## Your objective
Work out how many lines below contain "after", then write only that number.

## Task data

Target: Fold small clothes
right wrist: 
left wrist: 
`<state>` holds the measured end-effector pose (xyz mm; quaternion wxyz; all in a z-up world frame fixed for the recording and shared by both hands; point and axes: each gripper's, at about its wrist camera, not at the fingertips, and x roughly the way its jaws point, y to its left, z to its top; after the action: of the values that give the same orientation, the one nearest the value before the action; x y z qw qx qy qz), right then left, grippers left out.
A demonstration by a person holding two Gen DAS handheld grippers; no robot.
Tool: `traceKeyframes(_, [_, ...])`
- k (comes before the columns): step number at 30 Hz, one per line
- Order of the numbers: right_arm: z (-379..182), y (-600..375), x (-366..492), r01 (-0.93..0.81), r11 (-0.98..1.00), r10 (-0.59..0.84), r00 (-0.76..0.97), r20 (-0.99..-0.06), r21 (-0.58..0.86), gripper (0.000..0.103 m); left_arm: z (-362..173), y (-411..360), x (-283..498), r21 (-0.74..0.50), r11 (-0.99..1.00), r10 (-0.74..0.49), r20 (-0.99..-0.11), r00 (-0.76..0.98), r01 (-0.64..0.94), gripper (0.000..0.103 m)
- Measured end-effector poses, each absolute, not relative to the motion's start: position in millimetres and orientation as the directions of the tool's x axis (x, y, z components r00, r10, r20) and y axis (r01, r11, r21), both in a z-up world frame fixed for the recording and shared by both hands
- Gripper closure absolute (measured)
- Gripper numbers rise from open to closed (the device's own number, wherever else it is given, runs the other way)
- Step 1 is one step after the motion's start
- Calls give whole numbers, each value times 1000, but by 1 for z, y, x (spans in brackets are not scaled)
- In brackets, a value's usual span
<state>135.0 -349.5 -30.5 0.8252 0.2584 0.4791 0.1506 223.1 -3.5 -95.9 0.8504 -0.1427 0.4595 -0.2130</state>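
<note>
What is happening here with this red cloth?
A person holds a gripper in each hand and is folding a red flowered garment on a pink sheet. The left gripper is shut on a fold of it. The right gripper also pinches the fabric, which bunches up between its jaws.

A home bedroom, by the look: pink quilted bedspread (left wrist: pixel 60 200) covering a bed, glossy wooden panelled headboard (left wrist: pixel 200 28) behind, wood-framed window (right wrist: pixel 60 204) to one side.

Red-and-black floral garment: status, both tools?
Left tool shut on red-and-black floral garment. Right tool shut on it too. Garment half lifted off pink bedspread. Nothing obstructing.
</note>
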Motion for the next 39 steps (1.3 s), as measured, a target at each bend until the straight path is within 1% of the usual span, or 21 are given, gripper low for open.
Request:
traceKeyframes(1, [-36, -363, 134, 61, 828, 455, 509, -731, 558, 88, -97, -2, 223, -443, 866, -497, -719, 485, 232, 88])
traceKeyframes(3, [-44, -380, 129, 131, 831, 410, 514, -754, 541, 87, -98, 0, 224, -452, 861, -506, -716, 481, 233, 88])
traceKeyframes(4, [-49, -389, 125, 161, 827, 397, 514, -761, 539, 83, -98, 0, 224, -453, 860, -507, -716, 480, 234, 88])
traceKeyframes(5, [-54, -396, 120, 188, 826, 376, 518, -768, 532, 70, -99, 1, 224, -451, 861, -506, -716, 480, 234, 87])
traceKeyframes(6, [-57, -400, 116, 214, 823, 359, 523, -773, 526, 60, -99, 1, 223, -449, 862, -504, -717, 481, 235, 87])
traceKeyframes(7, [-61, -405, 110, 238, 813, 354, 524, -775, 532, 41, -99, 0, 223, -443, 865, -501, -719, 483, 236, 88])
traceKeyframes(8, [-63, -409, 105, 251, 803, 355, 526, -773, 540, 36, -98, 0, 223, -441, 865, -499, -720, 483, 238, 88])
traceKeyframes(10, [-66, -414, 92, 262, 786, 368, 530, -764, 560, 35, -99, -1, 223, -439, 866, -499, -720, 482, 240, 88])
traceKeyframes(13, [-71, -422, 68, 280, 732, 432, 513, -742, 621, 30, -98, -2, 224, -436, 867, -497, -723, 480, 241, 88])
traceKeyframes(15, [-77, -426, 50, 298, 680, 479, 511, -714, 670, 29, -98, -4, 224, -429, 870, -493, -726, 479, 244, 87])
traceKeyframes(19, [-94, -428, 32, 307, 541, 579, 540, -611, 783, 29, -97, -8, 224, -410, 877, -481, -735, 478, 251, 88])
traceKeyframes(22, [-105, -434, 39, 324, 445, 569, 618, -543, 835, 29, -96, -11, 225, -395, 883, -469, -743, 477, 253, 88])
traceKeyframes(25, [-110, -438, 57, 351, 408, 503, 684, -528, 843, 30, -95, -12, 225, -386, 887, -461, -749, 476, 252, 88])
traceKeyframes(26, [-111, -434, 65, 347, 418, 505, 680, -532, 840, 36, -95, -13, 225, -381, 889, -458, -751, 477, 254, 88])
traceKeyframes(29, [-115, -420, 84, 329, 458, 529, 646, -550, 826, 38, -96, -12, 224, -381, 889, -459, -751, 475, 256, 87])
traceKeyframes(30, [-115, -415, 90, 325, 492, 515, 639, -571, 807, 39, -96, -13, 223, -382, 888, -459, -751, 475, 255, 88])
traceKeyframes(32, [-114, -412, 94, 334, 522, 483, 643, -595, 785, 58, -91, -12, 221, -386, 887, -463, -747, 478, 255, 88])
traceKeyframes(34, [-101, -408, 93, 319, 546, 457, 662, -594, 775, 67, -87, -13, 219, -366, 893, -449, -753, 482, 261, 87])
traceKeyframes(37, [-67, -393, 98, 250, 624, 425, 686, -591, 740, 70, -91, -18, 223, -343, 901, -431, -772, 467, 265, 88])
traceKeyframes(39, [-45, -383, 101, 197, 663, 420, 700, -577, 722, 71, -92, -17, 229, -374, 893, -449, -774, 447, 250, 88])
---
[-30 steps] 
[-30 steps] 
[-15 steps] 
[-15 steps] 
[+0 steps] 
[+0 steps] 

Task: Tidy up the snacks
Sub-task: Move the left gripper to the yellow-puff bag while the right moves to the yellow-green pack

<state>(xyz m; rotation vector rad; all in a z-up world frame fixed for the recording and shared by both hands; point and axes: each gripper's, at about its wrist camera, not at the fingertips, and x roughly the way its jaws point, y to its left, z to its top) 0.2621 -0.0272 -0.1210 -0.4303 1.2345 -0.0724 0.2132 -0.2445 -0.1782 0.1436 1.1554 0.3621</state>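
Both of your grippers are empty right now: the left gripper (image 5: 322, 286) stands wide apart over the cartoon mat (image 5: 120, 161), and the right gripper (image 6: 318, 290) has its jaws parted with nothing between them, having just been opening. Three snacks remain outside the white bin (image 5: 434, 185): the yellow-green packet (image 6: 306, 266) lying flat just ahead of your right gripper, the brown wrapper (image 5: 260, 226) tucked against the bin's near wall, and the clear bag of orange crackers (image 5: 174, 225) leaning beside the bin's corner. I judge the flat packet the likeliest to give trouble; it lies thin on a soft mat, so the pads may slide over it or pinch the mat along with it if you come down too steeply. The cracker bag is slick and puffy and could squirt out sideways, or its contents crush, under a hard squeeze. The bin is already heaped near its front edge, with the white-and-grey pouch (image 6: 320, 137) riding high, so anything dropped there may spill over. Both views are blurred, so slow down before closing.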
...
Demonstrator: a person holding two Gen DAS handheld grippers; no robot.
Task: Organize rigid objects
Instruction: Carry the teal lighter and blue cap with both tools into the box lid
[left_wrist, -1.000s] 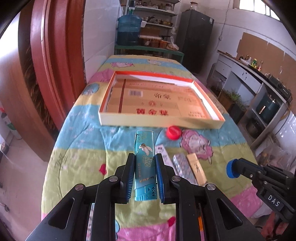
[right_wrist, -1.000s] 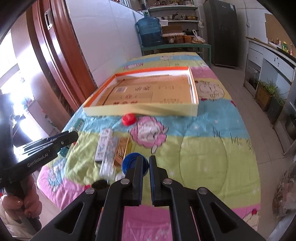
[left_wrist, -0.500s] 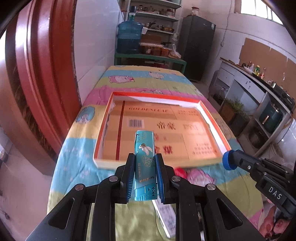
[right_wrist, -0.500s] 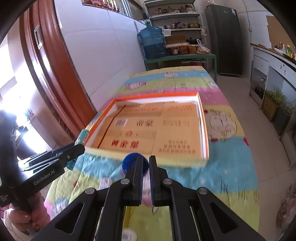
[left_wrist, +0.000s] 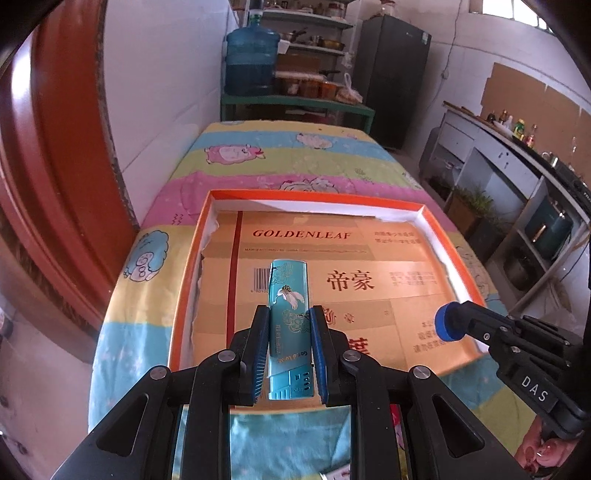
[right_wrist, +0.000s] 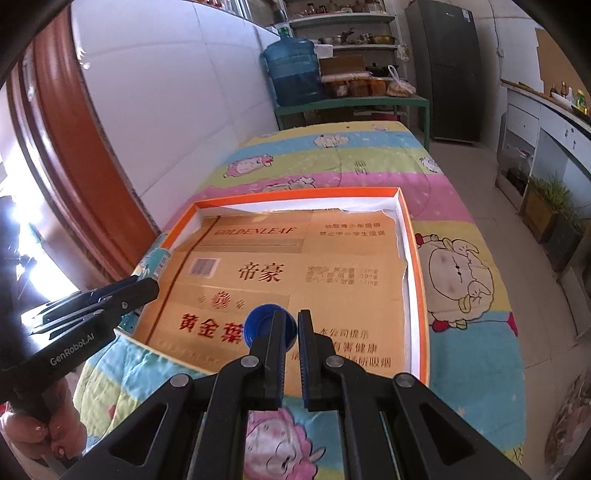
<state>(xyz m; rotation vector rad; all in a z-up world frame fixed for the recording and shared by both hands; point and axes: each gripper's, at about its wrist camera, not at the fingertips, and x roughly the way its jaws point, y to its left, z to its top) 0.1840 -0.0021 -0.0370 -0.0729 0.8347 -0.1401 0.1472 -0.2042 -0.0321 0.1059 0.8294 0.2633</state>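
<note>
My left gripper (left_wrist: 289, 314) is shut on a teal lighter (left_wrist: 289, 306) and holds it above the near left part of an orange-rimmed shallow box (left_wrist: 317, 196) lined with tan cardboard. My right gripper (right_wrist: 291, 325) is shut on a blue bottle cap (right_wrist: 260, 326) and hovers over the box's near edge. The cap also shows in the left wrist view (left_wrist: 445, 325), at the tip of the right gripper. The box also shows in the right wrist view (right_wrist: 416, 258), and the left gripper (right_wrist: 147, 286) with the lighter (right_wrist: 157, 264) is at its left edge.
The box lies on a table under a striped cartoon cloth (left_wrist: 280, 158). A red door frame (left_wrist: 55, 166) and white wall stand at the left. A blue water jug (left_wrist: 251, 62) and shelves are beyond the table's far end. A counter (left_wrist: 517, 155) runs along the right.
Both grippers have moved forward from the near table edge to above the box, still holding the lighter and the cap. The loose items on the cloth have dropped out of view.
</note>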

## Solution below
2